____ Information shown
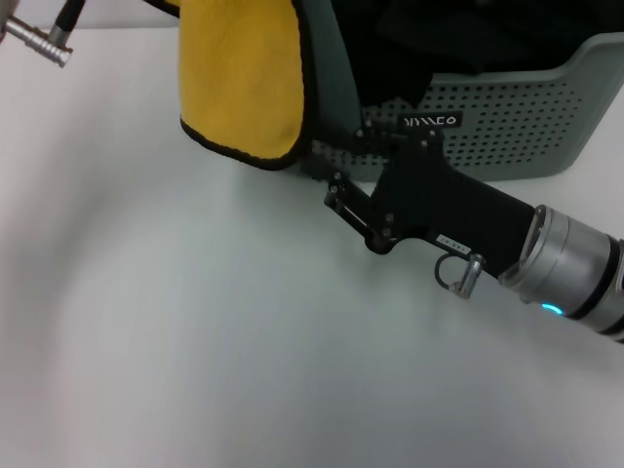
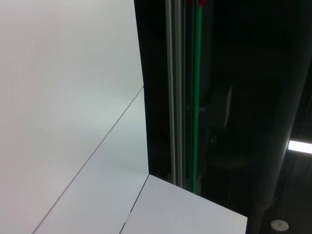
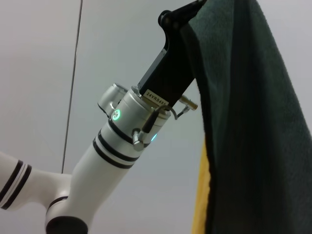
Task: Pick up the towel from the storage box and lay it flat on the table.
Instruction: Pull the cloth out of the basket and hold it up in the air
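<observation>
The towel (image 1: 239, 78) hangs upright over the table's (image 1: 195, 322) far side, just left of the storage box (image 1: 517, 127). Its mustard-yellow face is on the left and its teal-grey face (image 1: 327, 68) on the right. Its top is out of the head view. In the right wrist view my left gripper (image 3: 178, 22) is shut on the top edge of the hanging towel (image 3: 253, 122). My right gripper (image 1: 336, 161) reaches up-left from the lower right and sits at the lower edge of the teal-grey face, in front of the box.
Black cloths (image 1: 419, 39) lie in the storage box. A metal cable plug (image 1: 39, 41) shows at the top left. The left wrist view shows only a pale wall and a dark frame with a green strip (image 2: 195, 97).
</observation>
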`<state>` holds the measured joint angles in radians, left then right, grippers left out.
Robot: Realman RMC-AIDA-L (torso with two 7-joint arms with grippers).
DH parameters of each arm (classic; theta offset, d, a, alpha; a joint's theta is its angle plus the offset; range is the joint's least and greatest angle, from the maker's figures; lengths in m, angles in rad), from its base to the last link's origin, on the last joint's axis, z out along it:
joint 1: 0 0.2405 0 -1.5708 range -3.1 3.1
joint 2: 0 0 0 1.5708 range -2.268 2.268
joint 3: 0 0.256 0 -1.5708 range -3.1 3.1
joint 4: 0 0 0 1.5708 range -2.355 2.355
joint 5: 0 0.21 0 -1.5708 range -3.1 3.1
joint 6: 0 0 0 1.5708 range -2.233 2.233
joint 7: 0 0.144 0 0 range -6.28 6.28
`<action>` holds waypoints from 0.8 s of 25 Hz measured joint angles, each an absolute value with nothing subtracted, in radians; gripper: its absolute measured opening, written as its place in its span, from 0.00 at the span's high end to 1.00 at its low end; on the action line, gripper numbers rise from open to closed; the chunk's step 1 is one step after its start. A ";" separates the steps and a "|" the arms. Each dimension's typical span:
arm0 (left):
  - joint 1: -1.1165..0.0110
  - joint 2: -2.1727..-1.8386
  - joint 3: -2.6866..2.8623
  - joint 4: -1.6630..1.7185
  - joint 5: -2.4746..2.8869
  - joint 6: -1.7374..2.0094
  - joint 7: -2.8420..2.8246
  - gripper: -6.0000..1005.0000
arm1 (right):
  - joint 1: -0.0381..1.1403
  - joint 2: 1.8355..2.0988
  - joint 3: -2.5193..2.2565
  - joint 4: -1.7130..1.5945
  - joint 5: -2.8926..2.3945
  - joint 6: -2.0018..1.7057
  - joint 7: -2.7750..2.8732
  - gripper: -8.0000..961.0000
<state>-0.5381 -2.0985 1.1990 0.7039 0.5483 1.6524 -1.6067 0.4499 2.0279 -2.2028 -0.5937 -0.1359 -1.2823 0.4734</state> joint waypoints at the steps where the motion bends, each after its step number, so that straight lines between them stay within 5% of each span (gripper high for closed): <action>1: -0.538 -2.098 1.197 0.704 0.548 1.652 -1.606 0.99 | 0.444 2.028 -2.211 -0.591 -0.137 -1.284 0.474 0.71; 20: -0.549 -2.099 1.201 0.693 0.544 1.652 -1.597 0.99 | 0.475 2.028 -2.242 -0.582 -0.099 -1.279 0.476 0.71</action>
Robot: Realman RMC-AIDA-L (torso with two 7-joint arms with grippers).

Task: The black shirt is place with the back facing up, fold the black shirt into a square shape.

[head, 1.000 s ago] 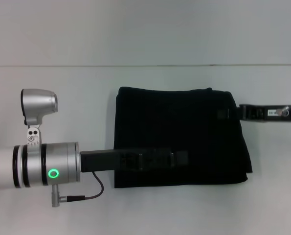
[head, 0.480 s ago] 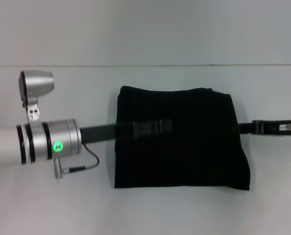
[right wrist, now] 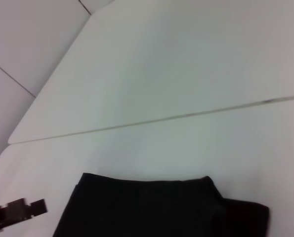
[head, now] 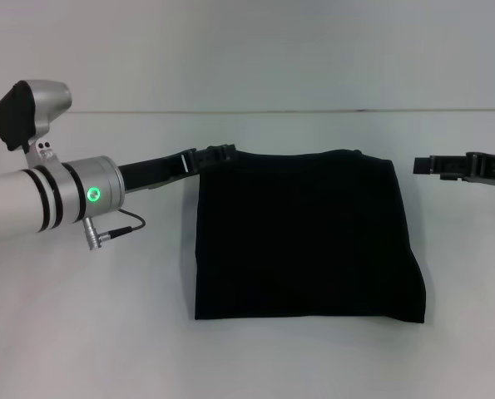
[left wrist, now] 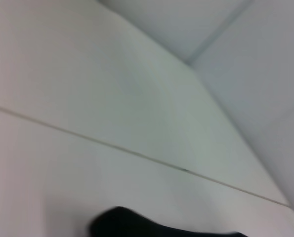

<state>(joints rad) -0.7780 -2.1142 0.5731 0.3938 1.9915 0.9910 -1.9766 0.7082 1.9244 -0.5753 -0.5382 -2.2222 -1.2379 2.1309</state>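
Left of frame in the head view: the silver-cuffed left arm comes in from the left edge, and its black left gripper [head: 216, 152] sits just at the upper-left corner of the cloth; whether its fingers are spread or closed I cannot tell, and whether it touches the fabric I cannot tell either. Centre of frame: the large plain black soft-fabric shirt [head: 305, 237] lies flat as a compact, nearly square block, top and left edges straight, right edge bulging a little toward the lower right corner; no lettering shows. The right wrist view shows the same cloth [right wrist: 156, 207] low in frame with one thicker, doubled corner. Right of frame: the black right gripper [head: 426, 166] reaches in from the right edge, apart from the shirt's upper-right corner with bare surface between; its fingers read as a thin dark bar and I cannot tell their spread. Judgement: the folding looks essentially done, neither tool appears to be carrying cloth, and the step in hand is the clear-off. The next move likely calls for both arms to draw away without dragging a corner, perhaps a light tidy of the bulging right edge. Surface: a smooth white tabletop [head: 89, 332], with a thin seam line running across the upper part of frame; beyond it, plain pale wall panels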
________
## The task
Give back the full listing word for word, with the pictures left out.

## Answer space
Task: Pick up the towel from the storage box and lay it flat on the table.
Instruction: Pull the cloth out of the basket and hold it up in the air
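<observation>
The towel (image 1: 239, 78) hangs upright over the table's (image 1: 195, 322) far side, just left of the storage box (image 1: 517, 127). Its mustard-yellow face is on the left and its teal-grey face (image 1: 327, 68) on the right. Its top is out of the head view. In the right wrist view my left gripper (image 3: 178, 22) is shut on the top edge of the hanging towel (image 3: 253, 122). My right gripper (image 1: 336, 161) reaches up-left from the lower right and sits at the lower edge of the teal-grey face, in front of the box.
Black cloths (image 1: 419, 39) lie in the storage box. A metal cable plug (image 1: 39, 41) shows at the top left. The left wrist view shows only a pale wall and a dark frame with a green strip (image 2: 195, 97).
</observation>
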`<state>` holds the measured joint angles in radians, left then right, grippers left out.
Robot: Realman RMC-AIDA-L (torso with two 7-joint arms with grippers).
DH parameters of each arm (classic; theta offset, d, a, alpha; a joint's theta is its angle plus the offset; range is the joint's least and greatest angle, from the maker's figures; lengths in m, angles in rad), from its base to the last link's origin, on the last joint's axis, z out along it:
joint 1: 0 0.2405 0 -1.5708 range -3.1 3.1
joint 2: 0 0 0 1.5708 range -2.268 2.268
joint 3: 0 0.256 0 -1.5708 range -3.1 3.1
joint 4: 0 0 0 1.5708 range -2.355 2.355
joint 5: 0 0.21 0 -1.5708 range -3.1 3.1
joint 6: 0 0 0 1.5708 range -2.233 2.233
joint 7: 0 0.144 0 0 range -6.28 6.28
`<action>` holds waypoints from 0.8 s of 25 Hz measured joint angles, each an absolute value with nothing subtracted, in radians; gripper: its absolute measured opening, written as its place in its span, from 0.00 at the span's high end to 1.00 at its low end; on the action line, gripper numbers rise from open to closed; the chunk's step 1 is one step after its start. A ";" separates the steps and a "|" the arms. Each dimension's typical span:
arm0 (left):
  - joint 1: -1.1165..0.0110
  - joint 2: -2.1727..-1.8386
  - joint 3: -2.6866..2.8623
  - joint 4: -1.6630..1.7185
  - joint 5: -2.4746..2.8869
  - joint 6: -1.7374..2.0094
  - joint 7: -2.8420..2.8246
  - gripper: -6.0000..1005.0000
arm1 (right):
  - joint 1: -0.0381..1.1403
  - joint 2: 1.8355..2.0988
  - joint 3: -2.5193..2.2565
  - joint 4: -1.7130..1.5945
  - joint 5: -2.8926..2.3945
  - joint 6: -2.0018..1.7057
  - joint 7: -2.7750..2.8732
  - gripper: -8.0000..961.0000
<state>-0.5381 -2.0985 1.1990 0.7039 0.5483 1.6524 -1.6067 0.4499 2.0279 -2.2028 -0.5937 -0.1359 -1.2823 0.4734</state> joint waypoints at the steps where the motion bends, each after its step number, so that straight lines between them stay within 5% of each span (gripper high for closed): <action>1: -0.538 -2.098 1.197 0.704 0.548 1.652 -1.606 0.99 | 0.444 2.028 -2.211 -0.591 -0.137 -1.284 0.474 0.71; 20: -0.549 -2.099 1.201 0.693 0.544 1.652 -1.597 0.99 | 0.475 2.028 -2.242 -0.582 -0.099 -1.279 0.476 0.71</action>
Robot: Realman RMC-AIDA-L (torso with two 7-joint arms with grippers).

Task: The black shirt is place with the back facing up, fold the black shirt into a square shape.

[head, 1.000 s ago] 
[head, 0.480 s ago] 
[right wrist, now] 
[head, now] 
[left wrist, now] 

<state>(joints rad) -0.7780 -2.1142 0.5731 0.3938 1.9915 0.9910 -1.9766 0.7082 1.9244 -0.5753 -0.5382 -2.2222 -1.2379 2.1309</state>
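Left of frame in the head view: the silver-cuffed left arm comes in from the left edge, and its black left gripper [head: 216, 152] sits just at the upper-left corner of the cloth; whether its fingers are spread or closed I cannot tell, and whether it touches the fabric I cannot tell either. Centre of frame: the large plain black soft-fabric shirt [head: 305, 237] lies flat as a compact, nearly square block, top and left edges straight, right edge bulging a little toward the lower right corner; no lettering shows. The right wrist view shows the same cloth [right wrist: 156, 207] low in frame with one thicker, doubled corner. Right of frame: the black right gripper [head: 426, 166] reaches in from the right edge, apart from the shirt's upper-right corner with bare surface between; its fingers read as a thin dark bar and I cannot tell their spread. Judgement: the folding looks essentially done, neither tool appears to be carrying cloth, and the step in hand is the clear-off. The next move likely calls for both arms to draw away without dragging a corner, perhaps a light tidy of the bulging right edge. Surface: a smooth white tabletop [head: 89, 332], with a thin seam line running across the upper part of frame; beyond it, plain pale wall panels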

With the answer given, the exercise is closed.